(Records excerpted from a collection)

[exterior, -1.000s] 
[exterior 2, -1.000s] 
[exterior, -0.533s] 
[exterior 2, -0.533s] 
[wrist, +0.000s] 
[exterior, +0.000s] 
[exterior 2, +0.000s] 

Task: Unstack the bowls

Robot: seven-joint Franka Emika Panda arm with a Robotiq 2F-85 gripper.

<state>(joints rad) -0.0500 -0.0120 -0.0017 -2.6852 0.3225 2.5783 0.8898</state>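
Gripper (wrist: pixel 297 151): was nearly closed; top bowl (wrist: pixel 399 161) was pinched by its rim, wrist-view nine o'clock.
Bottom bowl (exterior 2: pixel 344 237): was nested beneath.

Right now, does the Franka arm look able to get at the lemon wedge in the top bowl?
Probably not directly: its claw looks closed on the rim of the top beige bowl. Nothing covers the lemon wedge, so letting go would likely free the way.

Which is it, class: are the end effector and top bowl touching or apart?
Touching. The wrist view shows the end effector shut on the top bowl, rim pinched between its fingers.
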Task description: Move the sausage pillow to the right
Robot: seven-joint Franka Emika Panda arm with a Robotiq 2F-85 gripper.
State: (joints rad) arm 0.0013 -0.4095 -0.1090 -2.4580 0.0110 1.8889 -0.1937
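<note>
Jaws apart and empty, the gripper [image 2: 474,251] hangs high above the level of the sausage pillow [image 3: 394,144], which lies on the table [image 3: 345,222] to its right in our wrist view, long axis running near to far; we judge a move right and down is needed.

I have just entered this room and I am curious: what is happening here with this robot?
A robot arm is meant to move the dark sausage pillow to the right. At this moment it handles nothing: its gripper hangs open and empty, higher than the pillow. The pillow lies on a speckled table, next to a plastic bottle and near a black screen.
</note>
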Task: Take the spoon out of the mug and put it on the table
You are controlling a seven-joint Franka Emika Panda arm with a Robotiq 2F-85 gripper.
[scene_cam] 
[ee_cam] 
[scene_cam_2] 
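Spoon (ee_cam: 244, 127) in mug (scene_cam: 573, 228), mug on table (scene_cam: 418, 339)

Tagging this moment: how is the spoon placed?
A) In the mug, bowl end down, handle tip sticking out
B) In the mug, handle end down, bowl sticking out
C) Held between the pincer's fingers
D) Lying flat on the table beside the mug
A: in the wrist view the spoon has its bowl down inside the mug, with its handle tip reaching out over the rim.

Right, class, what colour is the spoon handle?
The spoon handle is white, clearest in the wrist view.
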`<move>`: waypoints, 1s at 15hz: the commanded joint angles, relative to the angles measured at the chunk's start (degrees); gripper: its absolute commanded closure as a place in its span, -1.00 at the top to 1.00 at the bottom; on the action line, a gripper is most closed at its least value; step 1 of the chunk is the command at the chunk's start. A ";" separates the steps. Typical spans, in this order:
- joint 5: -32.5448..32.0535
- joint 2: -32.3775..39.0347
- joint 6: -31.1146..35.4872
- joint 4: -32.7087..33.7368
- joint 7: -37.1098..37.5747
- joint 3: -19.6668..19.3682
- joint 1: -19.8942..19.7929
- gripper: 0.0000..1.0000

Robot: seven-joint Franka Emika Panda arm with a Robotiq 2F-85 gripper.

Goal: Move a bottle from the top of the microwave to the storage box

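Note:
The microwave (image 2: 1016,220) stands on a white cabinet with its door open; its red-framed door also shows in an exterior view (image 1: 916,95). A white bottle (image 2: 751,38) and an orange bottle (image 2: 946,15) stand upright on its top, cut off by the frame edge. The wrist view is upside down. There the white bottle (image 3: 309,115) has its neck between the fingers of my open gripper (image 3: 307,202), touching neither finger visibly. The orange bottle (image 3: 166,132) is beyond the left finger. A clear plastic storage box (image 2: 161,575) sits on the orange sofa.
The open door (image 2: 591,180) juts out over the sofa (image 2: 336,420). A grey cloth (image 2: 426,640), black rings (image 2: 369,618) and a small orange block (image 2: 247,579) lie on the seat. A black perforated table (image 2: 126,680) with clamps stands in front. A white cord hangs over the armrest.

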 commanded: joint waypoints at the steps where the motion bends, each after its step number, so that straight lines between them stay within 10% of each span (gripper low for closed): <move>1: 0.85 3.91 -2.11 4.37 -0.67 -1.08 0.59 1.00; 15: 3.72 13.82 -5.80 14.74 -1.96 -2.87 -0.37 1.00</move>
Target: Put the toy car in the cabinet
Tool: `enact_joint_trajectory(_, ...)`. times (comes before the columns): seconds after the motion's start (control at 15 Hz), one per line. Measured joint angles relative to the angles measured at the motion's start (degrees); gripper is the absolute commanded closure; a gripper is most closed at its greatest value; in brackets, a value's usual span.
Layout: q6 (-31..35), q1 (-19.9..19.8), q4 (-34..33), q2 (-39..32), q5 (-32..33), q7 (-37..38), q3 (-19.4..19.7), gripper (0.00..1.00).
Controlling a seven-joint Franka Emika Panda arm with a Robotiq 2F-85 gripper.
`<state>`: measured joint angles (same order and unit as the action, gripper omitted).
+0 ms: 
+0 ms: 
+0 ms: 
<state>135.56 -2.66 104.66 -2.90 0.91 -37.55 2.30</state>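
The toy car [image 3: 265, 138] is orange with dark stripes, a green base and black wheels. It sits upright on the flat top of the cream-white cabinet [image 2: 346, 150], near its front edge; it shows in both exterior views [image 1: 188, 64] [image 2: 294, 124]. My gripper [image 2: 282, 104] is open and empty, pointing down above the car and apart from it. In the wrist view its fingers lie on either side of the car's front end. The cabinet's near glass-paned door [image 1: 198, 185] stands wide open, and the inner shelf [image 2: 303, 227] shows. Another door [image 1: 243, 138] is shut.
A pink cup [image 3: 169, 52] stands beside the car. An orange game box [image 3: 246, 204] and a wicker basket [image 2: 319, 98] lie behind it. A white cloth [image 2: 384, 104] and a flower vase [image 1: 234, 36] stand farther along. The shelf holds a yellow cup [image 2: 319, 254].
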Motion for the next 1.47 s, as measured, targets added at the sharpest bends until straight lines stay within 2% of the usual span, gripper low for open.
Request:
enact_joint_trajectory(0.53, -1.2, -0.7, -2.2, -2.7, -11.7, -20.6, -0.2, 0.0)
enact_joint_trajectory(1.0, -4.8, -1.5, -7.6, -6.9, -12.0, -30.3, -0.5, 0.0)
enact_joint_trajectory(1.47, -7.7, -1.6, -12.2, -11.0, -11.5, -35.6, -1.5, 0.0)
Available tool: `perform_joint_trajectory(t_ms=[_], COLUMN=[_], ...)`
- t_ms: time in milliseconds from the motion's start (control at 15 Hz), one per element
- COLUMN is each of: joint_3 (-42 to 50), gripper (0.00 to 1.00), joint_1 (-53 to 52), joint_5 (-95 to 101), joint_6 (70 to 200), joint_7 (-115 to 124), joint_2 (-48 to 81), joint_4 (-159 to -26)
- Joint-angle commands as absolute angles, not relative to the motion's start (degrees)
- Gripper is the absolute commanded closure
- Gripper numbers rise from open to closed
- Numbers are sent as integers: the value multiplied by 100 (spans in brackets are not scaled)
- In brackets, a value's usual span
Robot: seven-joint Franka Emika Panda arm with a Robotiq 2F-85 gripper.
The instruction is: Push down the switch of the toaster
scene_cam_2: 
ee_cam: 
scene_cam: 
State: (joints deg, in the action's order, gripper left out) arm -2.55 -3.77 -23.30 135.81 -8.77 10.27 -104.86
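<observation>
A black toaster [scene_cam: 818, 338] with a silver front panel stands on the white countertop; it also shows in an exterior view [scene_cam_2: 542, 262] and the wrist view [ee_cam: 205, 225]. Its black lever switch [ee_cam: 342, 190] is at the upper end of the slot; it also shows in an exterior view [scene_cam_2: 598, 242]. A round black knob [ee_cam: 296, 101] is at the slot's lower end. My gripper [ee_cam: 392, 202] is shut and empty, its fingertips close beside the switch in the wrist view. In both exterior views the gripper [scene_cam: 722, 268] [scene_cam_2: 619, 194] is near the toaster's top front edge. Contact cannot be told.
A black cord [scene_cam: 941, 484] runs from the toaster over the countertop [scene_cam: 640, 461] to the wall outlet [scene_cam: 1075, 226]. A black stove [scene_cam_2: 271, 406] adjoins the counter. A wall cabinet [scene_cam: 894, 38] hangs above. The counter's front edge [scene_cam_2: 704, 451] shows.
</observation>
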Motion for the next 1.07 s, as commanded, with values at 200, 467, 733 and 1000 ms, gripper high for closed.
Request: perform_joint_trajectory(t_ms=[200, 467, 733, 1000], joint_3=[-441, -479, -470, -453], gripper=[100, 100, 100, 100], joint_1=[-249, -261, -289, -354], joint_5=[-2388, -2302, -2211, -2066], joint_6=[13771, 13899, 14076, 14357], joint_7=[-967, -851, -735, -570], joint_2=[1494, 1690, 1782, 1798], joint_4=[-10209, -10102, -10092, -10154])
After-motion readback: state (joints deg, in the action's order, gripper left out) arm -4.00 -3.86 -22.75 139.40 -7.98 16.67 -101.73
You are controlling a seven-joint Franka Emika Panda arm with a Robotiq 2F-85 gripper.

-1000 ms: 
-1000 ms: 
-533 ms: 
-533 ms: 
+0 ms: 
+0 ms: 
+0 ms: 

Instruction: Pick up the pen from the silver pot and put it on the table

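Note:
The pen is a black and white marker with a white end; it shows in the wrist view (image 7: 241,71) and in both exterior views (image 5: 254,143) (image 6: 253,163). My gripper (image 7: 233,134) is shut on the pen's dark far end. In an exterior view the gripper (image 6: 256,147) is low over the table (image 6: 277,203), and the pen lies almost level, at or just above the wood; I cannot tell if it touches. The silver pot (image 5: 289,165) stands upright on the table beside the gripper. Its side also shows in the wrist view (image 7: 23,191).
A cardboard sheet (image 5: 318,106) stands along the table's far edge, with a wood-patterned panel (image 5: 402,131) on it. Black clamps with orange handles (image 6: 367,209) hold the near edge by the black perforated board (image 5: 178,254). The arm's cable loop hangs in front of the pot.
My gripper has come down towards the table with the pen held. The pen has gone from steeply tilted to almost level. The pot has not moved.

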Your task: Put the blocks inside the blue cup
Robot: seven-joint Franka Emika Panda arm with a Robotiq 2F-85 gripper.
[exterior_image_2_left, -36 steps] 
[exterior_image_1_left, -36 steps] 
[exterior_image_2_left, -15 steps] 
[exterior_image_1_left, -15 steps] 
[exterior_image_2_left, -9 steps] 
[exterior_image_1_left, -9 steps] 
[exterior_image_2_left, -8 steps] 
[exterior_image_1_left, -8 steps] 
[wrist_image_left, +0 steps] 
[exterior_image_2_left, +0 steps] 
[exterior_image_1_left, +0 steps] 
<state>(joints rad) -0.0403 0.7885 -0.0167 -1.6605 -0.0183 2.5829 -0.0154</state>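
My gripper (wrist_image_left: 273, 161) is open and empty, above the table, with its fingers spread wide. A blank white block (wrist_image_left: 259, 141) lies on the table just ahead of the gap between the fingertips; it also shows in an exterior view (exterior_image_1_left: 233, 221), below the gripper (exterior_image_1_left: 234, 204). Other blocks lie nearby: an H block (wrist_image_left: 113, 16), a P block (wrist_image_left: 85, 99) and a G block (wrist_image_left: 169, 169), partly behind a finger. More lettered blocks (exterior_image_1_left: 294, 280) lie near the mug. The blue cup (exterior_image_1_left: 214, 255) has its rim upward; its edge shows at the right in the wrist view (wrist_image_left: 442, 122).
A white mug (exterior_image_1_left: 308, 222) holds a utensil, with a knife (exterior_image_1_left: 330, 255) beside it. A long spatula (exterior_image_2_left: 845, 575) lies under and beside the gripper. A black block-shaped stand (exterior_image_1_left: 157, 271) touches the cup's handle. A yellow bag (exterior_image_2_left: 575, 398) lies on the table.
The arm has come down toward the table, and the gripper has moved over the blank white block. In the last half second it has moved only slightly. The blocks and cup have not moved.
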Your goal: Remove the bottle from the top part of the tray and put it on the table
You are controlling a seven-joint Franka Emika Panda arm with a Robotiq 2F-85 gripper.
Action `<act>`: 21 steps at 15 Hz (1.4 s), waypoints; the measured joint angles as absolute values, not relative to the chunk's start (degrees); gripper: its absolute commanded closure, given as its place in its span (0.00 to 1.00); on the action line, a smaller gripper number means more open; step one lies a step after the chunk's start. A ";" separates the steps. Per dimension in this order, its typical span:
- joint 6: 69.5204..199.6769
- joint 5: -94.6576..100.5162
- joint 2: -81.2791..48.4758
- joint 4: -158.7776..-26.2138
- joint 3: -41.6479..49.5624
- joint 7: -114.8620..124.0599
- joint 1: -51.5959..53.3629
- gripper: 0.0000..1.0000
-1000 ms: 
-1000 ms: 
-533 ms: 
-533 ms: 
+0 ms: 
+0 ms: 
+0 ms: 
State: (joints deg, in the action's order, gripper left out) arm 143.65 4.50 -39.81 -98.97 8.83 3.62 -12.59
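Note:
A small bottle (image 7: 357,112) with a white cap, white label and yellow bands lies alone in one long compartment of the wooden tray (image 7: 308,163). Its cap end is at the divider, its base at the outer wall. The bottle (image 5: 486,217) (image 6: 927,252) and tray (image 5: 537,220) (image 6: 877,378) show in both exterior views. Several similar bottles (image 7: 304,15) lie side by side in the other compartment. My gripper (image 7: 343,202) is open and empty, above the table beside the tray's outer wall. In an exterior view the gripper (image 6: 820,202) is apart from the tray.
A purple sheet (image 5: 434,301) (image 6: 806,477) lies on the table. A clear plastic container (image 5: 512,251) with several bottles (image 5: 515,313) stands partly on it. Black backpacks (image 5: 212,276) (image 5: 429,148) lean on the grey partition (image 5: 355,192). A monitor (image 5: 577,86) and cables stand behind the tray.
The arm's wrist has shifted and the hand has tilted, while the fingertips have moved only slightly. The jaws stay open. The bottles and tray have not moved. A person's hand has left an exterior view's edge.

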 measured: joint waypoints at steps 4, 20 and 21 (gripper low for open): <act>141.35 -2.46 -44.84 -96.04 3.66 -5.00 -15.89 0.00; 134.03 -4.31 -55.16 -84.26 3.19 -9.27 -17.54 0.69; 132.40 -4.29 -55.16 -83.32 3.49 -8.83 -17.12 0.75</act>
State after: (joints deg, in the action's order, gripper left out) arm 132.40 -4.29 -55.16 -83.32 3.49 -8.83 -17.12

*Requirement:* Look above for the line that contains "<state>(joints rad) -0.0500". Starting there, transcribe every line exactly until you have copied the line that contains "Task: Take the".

*Answer to this exercise:*
<state>(joints rad) -0.0500 -0.0120 -0.0017 -2.6852 0.3225 2.5783 0.8898</state>
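Gripper (wrist: pixel 297 151): was nearly closed; top bowl (wrist: pixel 399 161) was pinched by its rim, wrist-view nine o'clock.
Bottom bowl (exterior 2: pixel 344 237): was nested beneath.

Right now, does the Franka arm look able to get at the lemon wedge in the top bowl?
Probably not directly: its claw looks closed on the rim of the top beige bowl. Nothing covers the lemon wedge, so letting go would likely free the way.

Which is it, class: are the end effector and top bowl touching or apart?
Touching. The wrist view shows the end effector shut on the top bowl, rim pinched between its fingers.
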Task description: Move the sausage pillow to the right
Robot: seven-joint Franka Emika Panda arm with a Robotiq 2F-85 gripper.
State: (joints rad) arm 0.0013 -0.4095 -0.1090 -2.4580 0.0110 1.8889 -0.1937
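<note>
Jaws apart and empty, the gripper [image 2: 474,251] hangs high above the level of the sausage pillow [image 3: 394,144], which lies on the table [image 3: 345,222] to its right in our wrist view, long axis running near to far; we judge a move right and down is needed.

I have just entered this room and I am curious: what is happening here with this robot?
A robot arm is meant to move the dark sausage pillow to the right. At this moment it handles nothing: its gripper hangs open and empty, higher than the pillow. The pillow lies on a speckled table, next to a plastic bottle and near a black screen.
</note>
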Task: Take the spoon out of the mug and put it on the table

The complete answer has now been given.